Acids slough off dead, dry skin to reveal a fresh, smooth complexion. These include alpha hydroxy acids (AHAs) like glycolic or lactic acids, and beta hydroxy acids (BHAs) like salicylic acid.

Rule 3: Identify (and understand) active ingredients. When choosing your product, look for active ingredients that are known for effectively treating your particular concern. This way you avoid the marketing hype and let the active ingredients speak for themselves.

For instance, years of research have shown that AHAs are potent exfoliants that slough off dead skin cells. Benzoyl peroxide and salicylic acid are also effective ingredients, which treat acne.

Rule 4: Pay attention to the order of ingredients.

Some companies might highlight certain natural ingredients on the front of the product, but the ingredients label can tell a different story. In reality, these products might contain a negligible amount of the ingredient. So focusing on the order of ingredients is key to knowing if you’re getting an effective product.

The general rule of thumb is that ingredients that are present in high concentrations will be listed at the beginning of the label. Because many products are water-based, water is often the first ingredient, and may be followed by oils like mineral oil or petrolatum. Ingredients present in lower concentrations are usually included toward the end of the list.

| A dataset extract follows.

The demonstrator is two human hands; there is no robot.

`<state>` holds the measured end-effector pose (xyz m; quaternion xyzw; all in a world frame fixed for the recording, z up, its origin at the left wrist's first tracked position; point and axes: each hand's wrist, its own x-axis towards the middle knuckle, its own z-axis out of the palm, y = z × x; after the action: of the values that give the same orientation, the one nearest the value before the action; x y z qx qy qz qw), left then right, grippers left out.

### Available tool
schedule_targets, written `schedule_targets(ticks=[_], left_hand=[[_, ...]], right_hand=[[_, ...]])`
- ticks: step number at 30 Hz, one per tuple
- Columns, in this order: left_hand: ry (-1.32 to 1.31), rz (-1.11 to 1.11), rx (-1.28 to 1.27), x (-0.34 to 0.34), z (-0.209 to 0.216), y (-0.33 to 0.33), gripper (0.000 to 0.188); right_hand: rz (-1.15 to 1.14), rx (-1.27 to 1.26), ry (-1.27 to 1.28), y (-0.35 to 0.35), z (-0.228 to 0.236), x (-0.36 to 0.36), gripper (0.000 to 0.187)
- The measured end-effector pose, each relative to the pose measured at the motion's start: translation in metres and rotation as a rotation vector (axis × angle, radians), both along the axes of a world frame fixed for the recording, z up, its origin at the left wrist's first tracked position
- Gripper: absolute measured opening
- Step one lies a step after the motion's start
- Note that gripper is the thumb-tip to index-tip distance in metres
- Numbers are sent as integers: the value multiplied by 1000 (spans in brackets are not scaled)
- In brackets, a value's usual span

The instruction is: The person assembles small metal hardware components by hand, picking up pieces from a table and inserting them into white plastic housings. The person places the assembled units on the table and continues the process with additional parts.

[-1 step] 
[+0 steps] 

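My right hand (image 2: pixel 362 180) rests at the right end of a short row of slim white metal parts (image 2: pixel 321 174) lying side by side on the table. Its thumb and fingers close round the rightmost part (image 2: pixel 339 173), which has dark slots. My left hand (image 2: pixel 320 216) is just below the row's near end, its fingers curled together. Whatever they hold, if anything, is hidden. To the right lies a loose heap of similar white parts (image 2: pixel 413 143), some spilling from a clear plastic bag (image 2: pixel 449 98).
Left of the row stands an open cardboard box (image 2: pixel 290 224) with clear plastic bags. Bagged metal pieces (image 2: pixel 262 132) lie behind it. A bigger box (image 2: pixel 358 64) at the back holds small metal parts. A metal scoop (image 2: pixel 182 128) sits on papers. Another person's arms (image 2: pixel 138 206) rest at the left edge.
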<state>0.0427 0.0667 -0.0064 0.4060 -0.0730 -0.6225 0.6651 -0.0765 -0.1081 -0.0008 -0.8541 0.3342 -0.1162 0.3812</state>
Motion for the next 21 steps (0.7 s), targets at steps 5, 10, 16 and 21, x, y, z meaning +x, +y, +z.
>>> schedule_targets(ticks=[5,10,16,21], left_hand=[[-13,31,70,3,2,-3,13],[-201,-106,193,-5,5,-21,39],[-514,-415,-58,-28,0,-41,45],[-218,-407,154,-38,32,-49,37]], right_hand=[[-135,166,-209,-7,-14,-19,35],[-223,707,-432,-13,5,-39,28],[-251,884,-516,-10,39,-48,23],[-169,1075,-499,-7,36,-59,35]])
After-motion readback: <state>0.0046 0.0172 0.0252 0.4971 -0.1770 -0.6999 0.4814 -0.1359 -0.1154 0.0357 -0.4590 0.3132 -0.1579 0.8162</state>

However, there are several exceptions to the rule:

“If one of the ingredients is classified as a drug, then the drug is listed prior to all other ingredients regardless of its concentration,”

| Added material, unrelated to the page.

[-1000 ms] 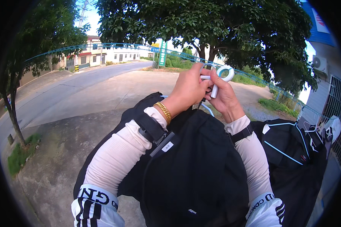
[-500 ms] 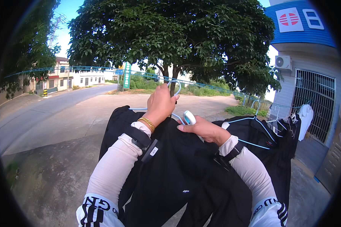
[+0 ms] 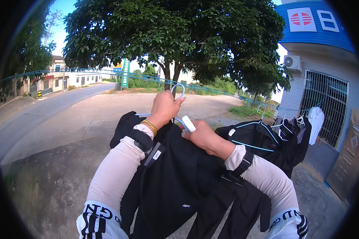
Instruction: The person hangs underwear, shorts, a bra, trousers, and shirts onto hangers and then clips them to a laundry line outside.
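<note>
My left hand (image 3: 163, 107) is closed round the neck of a light blue clothes hanger (image 3: 178, 85), its hook rising above the fingers. One hanger arm goes into the left shoulder of a black garment (image 3: 175, 171), which hangs below both hands with long, loose parts. At the garment's upper edge my right hand (image 3: 207, 137) is closed, thumb against the cloth. Beside its fingers, the hanger's white end (image 3: 188, 124) sticks out above the fabric. My right fingertips are partly hidden.
A blue line (image 3: 211, 87) stretches across in front. To the right hang another black garment on a light blue hanger (image 3: 263, 123) and a white garment (image 3: 316, 121). Behind are a tree (image 3: 175, 40), a road (image 3: 48, 107) and a barred window (image 3: 325, 105).
The view has turned slightly right. The hanger's white end has tipped and shifted a little toward my left hand. Both hands keep their hold.
</note>
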Demonstrator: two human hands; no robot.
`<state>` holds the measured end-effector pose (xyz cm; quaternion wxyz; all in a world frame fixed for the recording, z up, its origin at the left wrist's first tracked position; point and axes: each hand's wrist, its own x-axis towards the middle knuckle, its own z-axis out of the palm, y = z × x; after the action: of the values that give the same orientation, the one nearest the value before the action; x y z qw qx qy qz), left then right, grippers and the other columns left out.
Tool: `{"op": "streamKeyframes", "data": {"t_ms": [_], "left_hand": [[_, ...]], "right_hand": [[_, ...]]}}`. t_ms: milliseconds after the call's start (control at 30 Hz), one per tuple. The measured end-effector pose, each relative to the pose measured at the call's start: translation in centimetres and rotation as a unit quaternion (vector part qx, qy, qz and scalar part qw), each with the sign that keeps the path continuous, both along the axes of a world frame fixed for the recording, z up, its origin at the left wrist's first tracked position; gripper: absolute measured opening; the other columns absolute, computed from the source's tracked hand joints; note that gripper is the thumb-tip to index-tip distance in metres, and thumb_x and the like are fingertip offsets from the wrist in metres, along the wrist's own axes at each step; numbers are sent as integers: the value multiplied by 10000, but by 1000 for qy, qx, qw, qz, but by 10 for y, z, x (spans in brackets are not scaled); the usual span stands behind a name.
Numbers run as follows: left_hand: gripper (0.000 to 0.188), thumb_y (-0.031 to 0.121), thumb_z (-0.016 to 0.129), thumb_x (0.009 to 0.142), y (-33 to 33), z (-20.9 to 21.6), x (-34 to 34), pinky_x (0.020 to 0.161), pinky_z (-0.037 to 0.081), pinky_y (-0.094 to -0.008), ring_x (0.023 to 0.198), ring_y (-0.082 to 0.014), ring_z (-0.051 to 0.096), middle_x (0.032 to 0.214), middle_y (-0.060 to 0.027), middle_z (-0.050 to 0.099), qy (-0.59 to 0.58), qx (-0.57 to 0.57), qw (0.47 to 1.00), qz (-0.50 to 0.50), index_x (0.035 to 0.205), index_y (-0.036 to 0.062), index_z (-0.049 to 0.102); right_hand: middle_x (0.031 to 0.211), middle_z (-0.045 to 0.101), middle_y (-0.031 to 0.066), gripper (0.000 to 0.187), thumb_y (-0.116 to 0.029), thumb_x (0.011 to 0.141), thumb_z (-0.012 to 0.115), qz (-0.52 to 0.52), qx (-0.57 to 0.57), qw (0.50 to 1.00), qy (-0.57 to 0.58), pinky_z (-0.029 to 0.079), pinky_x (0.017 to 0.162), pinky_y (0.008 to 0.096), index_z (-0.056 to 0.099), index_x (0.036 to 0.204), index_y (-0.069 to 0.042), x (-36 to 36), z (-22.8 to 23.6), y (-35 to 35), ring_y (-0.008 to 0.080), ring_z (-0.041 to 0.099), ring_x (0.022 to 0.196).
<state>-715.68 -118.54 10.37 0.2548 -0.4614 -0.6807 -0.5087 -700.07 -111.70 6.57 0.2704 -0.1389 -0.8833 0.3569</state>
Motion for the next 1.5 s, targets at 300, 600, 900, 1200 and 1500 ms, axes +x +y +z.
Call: {"op": "streamKeyframes", "data": {"t_ms": [300, 600, 900, 1200, 1500], "left_hand": [[387, 302, 692, 796, 4, -24, -6, 613, 507, -468, 675, -419, 635, 654, -265, 604, 99, 44, 992, 62, 754, -66, 581], [457, 368, 747, 750, 9, -31, -3, 515, 445, -423, 550, -385, 576, 575, -214, 557, 61, 136, 988, 48, 648, -13, 518], [839, 314, 726, 769, -20, -55, 11, 933, 429, -425, 1083, -385, 537, 1178, -256, 545, 38, 125, 991, -30, 1387, -18, 266], [471, 139, 658, 807, -102, -80, 99, 1038, 330, -409, 1243, -339, 414, 1303, -177, 462, 136, 87, 986, 31, 1240, 38, 502], [323, 201, 704, 705, -133, 1, 325, 927, 410, -372, 1077, -322, 537, 1162, -185, 542, 257, -94, 957, -97, 970, 25, 648]], "right_hand": [[853, 665, 234, 246, -53, 738, 645, -59, 148, 987, 4, 511, 706, 411, 673, 979, -11, -10, -12, -23, 374, 660, 798], [860, 658, 251, 202, -43, 761, 588, -64, 54, 996, 20, 505, 738, 430, 682, 936, -11, -22, -14, -18, 414, 641, 857], [961, 655, 139, 382, -263, 866, 653, -46, -25, 998, 26, 465, 757, 329, 597, 1155, -20, 38, -14, 26, 182, 599, 857], [933, 652, 87, 345, -353, 887, 633, -166, 37, 976, 133, 463, 771, 337, 598, 990, -25, 213, 74, 41, 180, 617, 902], [930, 666, 183, 399, -296, 808, 681, -335, 305, 884, -116, 465, 814, 358, 629, 1081, -8, 363, 80, 171, 287, 633, 860]]}}
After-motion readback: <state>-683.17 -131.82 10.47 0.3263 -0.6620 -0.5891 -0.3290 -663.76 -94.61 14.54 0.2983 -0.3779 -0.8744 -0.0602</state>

Fragrances, dyes and colors are often the last ingredients listed, no matter what concentrations are present.

Ingredients below 1 percent can be listed in any order, but they must be listed after ingredients that are at or above 1 percent.
 Keep in mind that active ingredients don’t have to be listed toward the top of the list. Some ingredients are effective at 1 to 2 percent, such as salicylic acid, while other ingredients, like vitamin C, are potent at 10 to 15 percent concentrations or higher.

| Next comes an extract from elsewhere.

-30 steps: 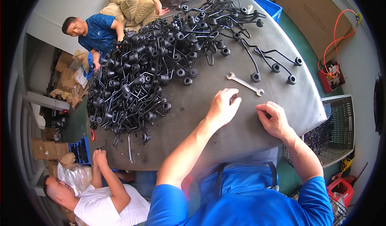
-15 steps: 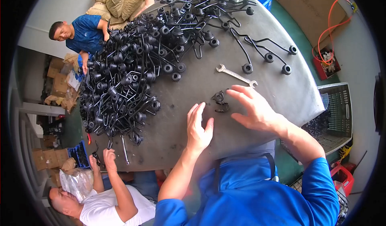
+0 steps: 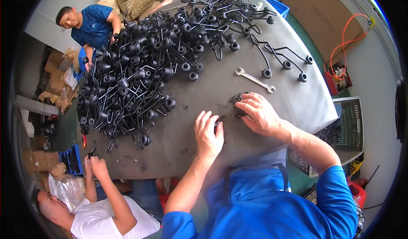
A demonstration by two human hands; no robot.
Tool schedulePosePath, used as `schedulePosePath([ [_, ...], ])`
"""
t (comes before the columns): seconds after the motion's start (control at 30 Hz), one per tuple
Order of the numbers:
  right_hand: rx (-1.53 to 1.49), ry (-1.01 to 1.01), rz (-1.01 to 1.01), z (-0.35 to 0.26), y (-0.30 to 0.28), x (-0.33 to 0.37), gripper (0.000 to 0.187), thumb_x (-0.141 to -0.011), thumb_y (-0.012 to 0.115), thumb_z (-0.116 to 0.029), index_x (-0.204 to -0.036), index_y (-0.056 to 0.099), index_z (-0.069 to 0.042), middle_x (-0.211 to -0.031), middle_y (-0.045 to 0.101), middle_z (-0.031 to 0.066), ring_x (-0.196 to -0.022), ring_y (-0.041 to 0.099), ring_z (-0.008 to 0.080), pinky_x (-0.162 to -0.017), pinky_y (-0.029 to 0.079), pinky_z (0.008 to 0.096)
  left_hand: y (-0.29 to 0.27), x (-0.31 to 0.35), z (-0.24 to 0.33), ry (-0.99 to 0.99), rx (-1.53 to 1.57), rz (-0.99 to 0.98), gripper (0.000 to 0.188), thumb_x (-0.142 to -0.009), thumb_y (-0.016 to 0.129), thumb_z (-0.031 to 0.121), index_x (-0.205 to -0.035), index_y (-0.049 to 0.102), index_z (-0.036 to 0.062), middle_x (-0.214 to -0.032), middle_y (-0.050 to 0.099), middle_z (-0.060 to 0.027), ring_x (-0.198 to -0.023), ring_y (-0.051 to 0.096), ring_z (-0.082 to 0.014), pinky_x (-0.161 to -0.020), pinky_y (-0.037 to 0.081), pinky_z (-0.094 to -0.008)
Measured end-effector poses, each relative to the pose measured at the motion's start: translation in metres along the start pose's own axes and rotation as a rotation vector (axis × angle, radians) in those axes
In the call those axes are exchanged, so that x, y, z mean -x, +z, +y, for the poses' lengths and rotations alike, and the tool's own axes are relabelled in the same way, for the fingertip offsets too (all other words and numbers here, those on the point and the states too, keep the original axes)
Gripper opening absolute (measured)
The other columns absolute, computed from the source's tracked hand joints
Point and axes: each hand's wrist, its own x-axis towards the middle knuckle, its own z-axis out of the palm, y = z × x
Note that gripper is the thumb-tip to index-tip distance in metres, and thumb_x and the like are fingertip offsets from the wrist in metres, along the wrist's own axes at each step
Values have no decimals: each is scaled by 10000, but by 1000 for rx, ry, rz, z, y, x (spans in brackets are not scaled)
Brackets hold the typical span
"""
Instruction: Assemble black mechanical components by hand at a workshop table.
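My left hand (image 3: 208,135) hovers over the near part of the table, its thumb and fingers round a small black part (image 3: 219,120) with a thin end sticking out. Most of that part is hidden by the fingers. To its right, my right hand (image 3: 261,115) has its fingers curled down onto small black ring-shaped clips (image 3: 235,98) lying on the tabletop. How firmly they grip a clip is hard to make out. Just beyond my right hand lies a silver open-ended wrench (image 3: 255,80).
A large heap of black bent rods with rubber bushings (image 3: 140,69) covers the table's left and far side. Several loose rods (image 3: 280,56) lie far right. Two co-workers, one in a white shirt (image 3: 112,215), one in blue (image 3: 95,24), handle parts. A grey crate (image 3: 350,128) stands right.
My right hand has come down onto the black clips, its fingers curling. My left fingers have closed round a small black part. The silver wrench near the white-shirted co-worker is gone from view.
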Motion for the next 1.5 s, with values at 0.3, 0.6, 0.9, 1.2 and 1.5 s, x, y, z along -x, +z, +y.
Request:
schedulePosePath([
  [0.3, -438, 488, -1, -41, -14, -18, 401, -770, 719, -157, -1131, 627, -7, -974, 595, 135, -769, 630, 232, -710, 531, 331, -9, -6, 15, -3, 169, 22, 193, -826, 680, 29, -1017, 684, -1, -1042, 613, -158, -896, 622, -331, -785, 530, -391],
  [0.6, -396, 337, -168, -61, -2, -6, 467, -770, 703, -135, -1207, 589, -16, -1068, 604, 173, -873, 654, 297, -796, 542, 385, -18, -2, 21, 46, 118, -96, 278, -785, 622, -31, -1062, 648, -19, -1044, 617, -166, -925, 592, -364, -837, 496, -425],
  [0.9, -516, 250, -124, -40, 3, 6, 423, -818, 708, -98, -1223, 593, -63, -1067, 622, 135, -894, 653, 256, -813, 540, 353, -24, -5, 9, -98, 343, -85, 308, -803, 621, -44, -1109, 615, -9, -1008, 665, -167, -944, 633, -343, -835, 518, -404],
  [1.2, -226, 29, 70, -43, 21, 13, 494, -823, 719, -119, -1270, 535, -22, -1129, 618, 169, -971, 641, 274, -842, 532, 368, -12, -3, 9, -61, 276, -93, 321, -795, 642, -37, -1113, 636, 11, -994, 685, -158, -925, 653, -328, -814, 535, -394],
  [1.5, -1110, 531, -80, -38, 12, 11, 508, -929, 659, -80, -1371, 429, 14, -954, 645, 55, -864, 605, 101, -786, 524, 261, -30, -7, 23, -307, 839, -209, 501, -895, 505, -108, -1384, 439, -22, -1327, 557, -170, -1214, 571, -248, -1010, 480, -329],
])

Rule 5: Watch for possible irritants.

You might want to stay away from these ingredients, especially if you have sensitive skin:

Sulfates. Like surfactants, sulfates allow shampoos and cleansers to foam up and remove oil. Sodium lauryl sulfate is a common ingredient, which can exacerbate dryness and irritation.

Parabens. These commonly used synthetic preservatives attack bacteria, mold or other microbes that can spoil a product. Most people won’t have an adverse reaction to parabens. But, if you’d like to avoid these preservatives, look for the following on the label: Methylparaben, Ethylparaben, Propylparaben and Butylparaben.

Artificial colors and fragrances. These ingredients have no benefit for your skin, and they can lead to sensitivity, irritation and breakouts. To avoid colors, look for FD&C or D&C on the label.

A note on sunscreen

Since sunscreen is key to maintaining younger-looking, healthy skin, it’s important you’re grabbing the right bottle. Here’s how to be sure:

SPF (sun protection factor). Not sure what SPF to get? Multiply the SPF by how many minutes it takes your unprotected skin to burn. This number tells you how many minutes you can stay in the sun before burning. Do you usually burn in 10 minutes? SPF 15 would keep you from burning for 150 minutes and SPF 30 for 300 minutes.

Note, though, that SPF ratings only describe protection from UVB rays (linked to sunburn and skin cancer), not UVA rays (linked to premature aging and some skin cancers). SPF 15 blocks out about 93 percent of UVB rays, and SPF 30 blocks out approximately 97 percent. SPF 15 is OK for everyday wear, but choose a higher SPF when you’ll be outdoors for long periods of time.

Broad-spectrum protection. Opt for broad-spectrum sunscreens, which protect against UVA and UVB rays. Make sure the label lists ingredients like oxybenzone, octyl salicylate, titanium dioxide, zinc oxide or avobenzone . Avobenzone- can cause irritation, especially if you have sensitive skin.